§ EXERCISE BRIEF:
The whole listing is to be printed again exactly.

§ DATA BELOW:
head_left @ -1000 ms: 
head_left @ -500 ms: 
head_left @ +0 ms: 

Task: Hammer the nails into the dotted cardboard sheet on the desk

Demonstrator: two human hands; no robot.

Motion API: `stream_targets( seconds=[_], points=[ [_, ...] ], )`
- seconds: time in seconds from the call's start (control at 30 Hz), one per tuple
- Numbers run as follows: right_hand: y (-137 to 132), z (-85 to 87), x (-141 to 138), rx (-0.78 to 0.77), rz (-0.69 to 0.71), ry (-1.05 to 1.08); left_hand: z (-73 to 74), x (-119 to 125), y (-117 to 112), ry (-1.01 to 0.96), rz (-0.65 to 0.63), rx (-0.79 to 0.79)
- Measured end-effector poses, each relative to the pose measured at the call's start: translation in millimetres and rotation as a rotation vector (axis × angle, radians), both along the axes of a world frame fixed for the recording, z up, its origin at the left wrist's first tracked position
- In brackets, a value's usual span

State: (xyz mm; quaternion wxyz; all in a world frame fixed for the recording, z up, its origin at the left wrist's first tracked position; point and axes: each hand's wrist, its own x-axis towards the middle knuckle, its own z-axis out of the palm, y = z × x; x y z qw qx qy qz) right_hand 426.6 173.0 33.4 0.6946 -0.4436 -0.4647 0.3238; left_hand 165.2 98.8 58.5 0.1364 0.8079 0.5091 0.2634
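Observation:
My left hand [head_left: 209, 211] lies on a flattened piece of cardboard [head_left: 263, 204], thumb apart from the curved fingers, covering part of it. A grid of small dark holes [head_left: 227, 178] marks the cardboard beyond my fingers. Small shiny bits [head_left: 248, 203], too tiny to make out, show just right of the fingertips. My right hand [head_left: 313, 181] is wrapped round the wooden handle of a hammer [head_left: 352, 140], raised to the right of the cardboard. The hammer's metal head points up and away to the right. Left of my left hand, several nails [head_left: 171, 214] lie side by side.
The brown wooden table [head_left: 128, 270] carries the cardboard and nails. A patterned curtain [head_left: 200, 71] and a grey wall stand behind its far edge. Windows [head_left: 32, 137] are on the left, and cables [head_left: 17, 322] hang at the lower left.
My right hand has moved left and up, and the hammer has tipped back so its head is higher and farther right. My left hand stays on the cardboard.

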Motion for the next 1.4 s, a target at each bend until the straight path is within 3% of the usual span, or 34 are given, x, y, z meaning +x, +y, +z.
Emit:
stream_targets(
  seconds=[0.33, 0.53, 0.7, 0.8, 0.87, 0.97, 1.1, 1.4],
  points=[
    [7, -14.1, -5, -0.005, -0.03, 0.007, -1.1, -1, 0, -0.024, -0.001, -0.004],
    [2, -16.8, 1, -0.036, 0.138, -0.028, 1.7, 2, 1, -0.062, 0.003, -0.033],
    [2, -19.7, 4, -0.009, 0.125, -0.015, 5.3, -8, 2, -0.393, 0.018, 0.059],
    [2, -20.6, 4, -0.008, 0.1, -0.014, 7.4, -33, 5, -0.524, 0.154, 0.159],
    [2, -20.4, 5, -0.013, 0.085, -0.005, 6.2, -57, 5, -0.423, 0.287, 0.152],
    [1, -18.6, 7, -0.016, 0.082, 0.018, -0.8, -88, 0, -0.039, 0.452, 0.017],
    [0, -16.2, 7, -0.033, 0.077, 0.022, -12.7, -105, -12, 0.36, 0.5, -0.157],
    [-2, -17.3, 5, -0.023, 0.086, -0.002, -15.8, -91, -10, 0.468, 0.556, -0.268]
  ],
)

§ REPLY:
head_left @ -1000 ms: 
head_left @ -500 ms: 
head_left @ +0 ms: 

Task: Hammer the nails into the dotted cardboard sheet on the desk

Demonstrator: two human hands; no robot.

Motion API: `stream_targets( seconds=[_], points=[ [_, ...] ], )`
- seconds: time in seconds from the call's start (control at 30 Hz), one per tuple
- Numbers run as follows: right_hand: y (-137 to 132), z (-85 to 87), x (-141 to 138), rx (-0.78 to 0.77), rz (-0.69 to 0.71), ry (-1.05 to 1.08); left_hand: z (-73 to 74), x (-119 to 125), y (-117 to 112), ry (-1.01 to 0.96), rz (-0.65 to 0.63), rx (-0.79 to 0.79)
- Measured end-effector poses, each relative to the pose measured at the call's start: translation in millimetres and rotation as a rotation vector (axis × angle, radians), both along the axes of a world frame fixed for the recording, z up, its origin at the left wrist's first tracked position
- In brackets, a value's usual span

State: (xyz mm; quaternion wxyz; all in a world frame fixed for the recording, z up, its origin at the left wrist's first tracked position; point and axes: each hand's wrist, its own x-axis towards the middle knuckle, its own z-axis out of the palm, y = z × x; x y z qw qx qy qz) right_hand 426.6 173.0 33.4 0.6946 -0.4436 -0.4647 0.3238; left_hand 165.2 98.8 58.5 0.1364 0.8079 0.5091 0.2634
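Observation:
My left hand [head_left: 209, 211] lies on a flattened piece of cardboard [head_left: 263, 204], thumb apart from the curved fingers, covering part of it. A grid of small dark holes [head_left: 227, 178] marks the cardboard beyond my fingers. Small shiny bits [head_left: 248, 203], too tiny to make out, show just right of the fingertips. My right hand [head_left: 313, 181] is wrapped round the wooden handle of a hammer [head_left: 352, 140], raised to the right of the cardboard. The hammer's metal head points up and away to the right. Left of my left hand, several nails [head_left: 171, 214] lie side by side.
The brown wooden table [head_left: 128, 270] carries the cardboard and nails. A patterned curtain [head_left: 200, 71] and a grey wall stand behind its far edge. Windows [head_left: 32, 137] are on the left, and cables [head_left: 17, 322] hang at the lower left.
My right hand has moved left and up, and the hammer has tipped back so its head is higher and farther right. My left hand stays on the cardboard.
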
Motion for the next 1.4 s, a target at each bend until the straight path is within 3% of the usual span, or 34 are given, x, y, z meaning +x, +y, +z.
Emit:
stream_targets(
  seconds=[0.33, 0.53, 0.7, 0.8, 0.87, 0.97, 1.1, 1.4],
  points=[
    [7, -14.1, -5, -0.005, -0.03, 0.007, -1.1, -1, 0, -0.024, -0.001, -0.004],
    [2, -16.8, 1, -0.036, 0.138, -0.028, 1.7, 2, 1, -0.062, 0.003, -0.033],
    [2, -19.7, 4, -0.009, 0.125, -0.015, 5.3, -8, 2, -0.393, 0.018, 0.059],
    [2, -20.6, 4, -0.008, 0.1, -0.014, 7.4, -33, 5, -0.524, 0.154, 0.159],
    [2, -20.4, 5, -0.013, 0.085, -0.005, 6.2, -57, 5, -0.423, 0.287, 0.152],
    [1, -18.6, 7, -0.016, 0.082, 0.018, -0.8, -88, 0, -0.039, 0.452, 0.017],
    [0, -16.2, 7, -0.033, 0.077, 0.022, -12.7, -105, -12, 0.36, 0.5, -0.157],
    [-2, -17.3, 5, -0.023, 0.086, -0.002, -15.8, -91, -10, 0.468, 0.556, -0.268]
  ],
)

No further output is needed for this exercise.